A sound method for historical research.

Curmudgeon: “OK, here we are.”

It looks less like an idyllic New England town than a Dickens novel. But it doesn’t smell too much like cholera so that’s good news. Everyone looks more pissed off than downtrodden.

Locals: “We’re surrounded by witches. Burn their ass!”

Curmudgeon: “Anyone care to elaborate?”

Locals: “Witches. There are witches everywhere. They’re seriously screwing up our lives!”

Curmudgeon: (Looking around nervously.) “I don’t see any witches. I see a horse, a cow, three dudes with pitchfork, is that a pig in the street?”

Locals: “He denies the witches! He’s in league with Satan. Kill him before he leads us into perdition!”

Poof… With that, the Curmudgeon is back in his basement. “Whew, that escalated quickly.”

Ten minutes later; you appear.

Curmudgeon: “Sorry, I forgot to mention the lag time on the second transponder. Is that tar in your hair?”

Guest: “They were starting to tar and feather me! In just ten minutes I was shouted at, kicked, punched, they started a petition to have me imprisoned, they stole my hat, and one dude farted in my face. What a bunch of maniacs!”

Curmudgeon: “Oops. Well, at least you had a great experience.”

Guest: “You are such a….”

Curmudgeon: (Interrupting.) “Tell ya’ what, I’ll make it up to you. I’ll buy a nice latte.”

Without waiting for your response he slaps a button on the time machine. ZOT!

Things look much more familiar… though it smells somewhat worse than colonial Salem.

Guest: “Where the hell are we now?”

Curmudgeon: “Early winter. 2018. Portland.” (Glancing around.) “I see a Starbucks right here, a Starbucks over there, a Starbucks across the street, and another Starbucks inside that book store that no longer sells books. Where would you like to get coffee? I’ll pay.”

Guest: “Gee that’s nice. Thanks.” (It’s raining and chilly out. The Curmudgeon hands you a warm hat. You enter the Starbucks. It smells like hemp… and feet. They’re playing Joni Mitchel on a loop tape that’s been run continuously since 1999. A large coffee costs $7. Straws are not yet outlawed but there’s an anti-straw sign over the cream and sugar station.)

Locals: “We’re surrounded by racists. Protest their ass!”

Curmudgeon: “Anyone care to elaborate?”

Locals: “Trump. Trump is everywhere. He’s seriously screwing up our lives! Any minute now he’s going to herd us onto cattle cars and ship us somewhere terrible!”

Curmudgeon: (Looking around nervously.) “Somewhere terrible? A concentration camp?”

Locals: “Worse! Kansas!”

Curmudgeon: “Is that a pig in the street?”
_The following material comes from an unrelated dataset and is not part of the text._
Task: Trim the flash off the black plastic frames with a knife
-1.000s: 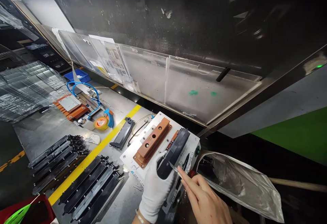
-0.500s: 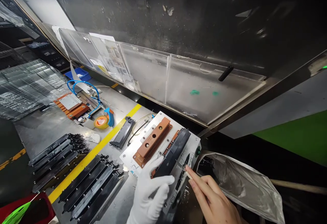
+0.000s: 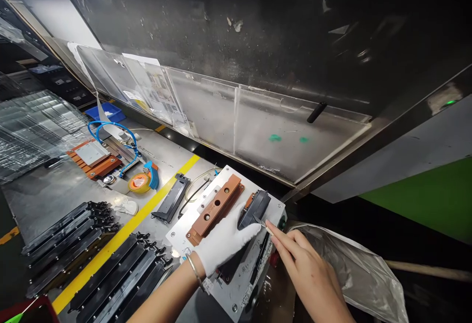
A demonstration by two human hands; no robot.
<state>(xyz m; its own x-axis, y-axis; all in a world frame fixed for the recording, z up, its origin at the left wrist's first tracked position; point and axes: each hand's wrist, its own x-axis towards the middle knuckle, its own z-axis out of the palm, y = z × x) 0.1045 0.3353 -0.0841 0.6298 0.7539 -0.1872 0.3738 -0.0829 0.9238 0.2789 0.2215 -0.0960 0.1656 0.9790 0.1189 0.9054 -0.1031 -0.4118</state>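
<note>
My left hand (image 3: 223, 241), in a white glove, lies flat with fingers stretched over a long black plastic part (image 3: 254, 206) seated in a white fixture plate (image 3: 241, 286). An orange-brown block (image 3: 215, 209) sits on the plate just left of the part. My bare right hand (image 3: 309, 275) pinches a small thin blade-like tool (image 3: 262, 224), its tip touching the black part's right edge near my left fingertips.
Rows of black parts (image 3: 121, 276) lie at lower left, across a yellow line (image 3: 121, 239). One loose black part (image 3: 170, 198), an orange tape roll (image 3: 139, 183), a blue hose (image 3: 106, 129) and an orange fixture (image 3: 94, 158) lie farther left. A clear plastic bag (image 3: 354, 269) sits right.
My left hand has moved forward and pressed flat onto the black part. The right hand with the tool shifted slightly up along the part's edge. The camera view dropped a little.
</note>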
Locals: “MAGA! Unclean. Other him before he leads us into wrongthink!”

You suddenly realize that Curmudgeon has given you a MAGA hat. That jerk! You’re probably not going to die (the mob which forms couldn’t outfight a puppy, much less anyone tough enough to hang out with Curmudgeon) but you’re definitely not getting your latte. You shake your fist at the Curmudgeon but he vanishes.
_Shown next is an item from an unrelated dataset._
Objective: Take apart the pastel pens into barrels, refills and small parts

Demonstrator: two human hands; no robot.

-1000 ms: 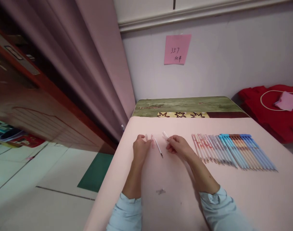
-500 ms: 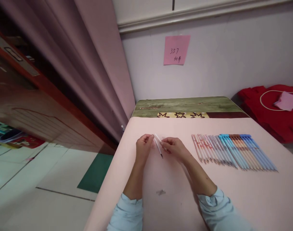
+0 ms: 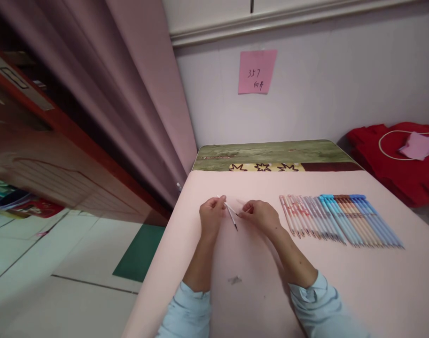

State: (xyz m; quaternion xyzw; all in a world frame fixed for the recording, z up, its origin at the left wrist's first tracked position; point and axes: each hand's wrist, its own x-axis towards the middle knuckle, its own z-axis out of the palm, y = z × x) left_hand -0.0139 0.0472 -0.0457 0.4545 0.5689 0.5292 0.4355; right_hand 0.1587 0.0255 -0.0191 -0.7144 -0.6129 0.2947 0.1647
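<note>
Forearms angled inward over bench (image 3: 249, 305). Left hand (image 3: 212, 218) pinches white pen refill (image 3: 231, 210); right hand (image 3: 261, 217) curled at its dark tip, can't tell if gripping.

Soft, even, slightly dim light lies over the pale pink table cover (image 3: 341, 291), a faint shadow hugging the inner side of the bare right forearm (image 3: 298, 256). Beyond the table's left edge, glare whitens the pale tiled floor (image 3: 76, 253), and the reddish-brown wooden door (image 3: 73, 178) looks stretched, blurred. Toward the right edge, the slim pastel pens (image 3: 365, 230) soften; the right light-blue sleeve (image 3: 320, 300) smears near the table's near edge.
</note>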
Ten minutes later you appear in Curmudgeon’s basement. In the tiny gap of just ten minutes you’ve endured a lifetime of schoolyard taunts. It’s still ringing in your ear. You’re a sexist, racists, oppressive, heternormative, white supremacist, rich 1%-er, Nazi, scumbag. You’ve been maced, they’ve thrown coffee in your face, someone trashed the hat, and they posted 63 angry rants on Facebook en masse (all with a Hitler mustache superimposed on your face). Some homeless chick peed on your shoe!

You remember why you never hang out with the Curmudgeon.

The Curmudgeon hands you a glass of bourbon and steeples his hands. “So, what have we learned from this exercise?”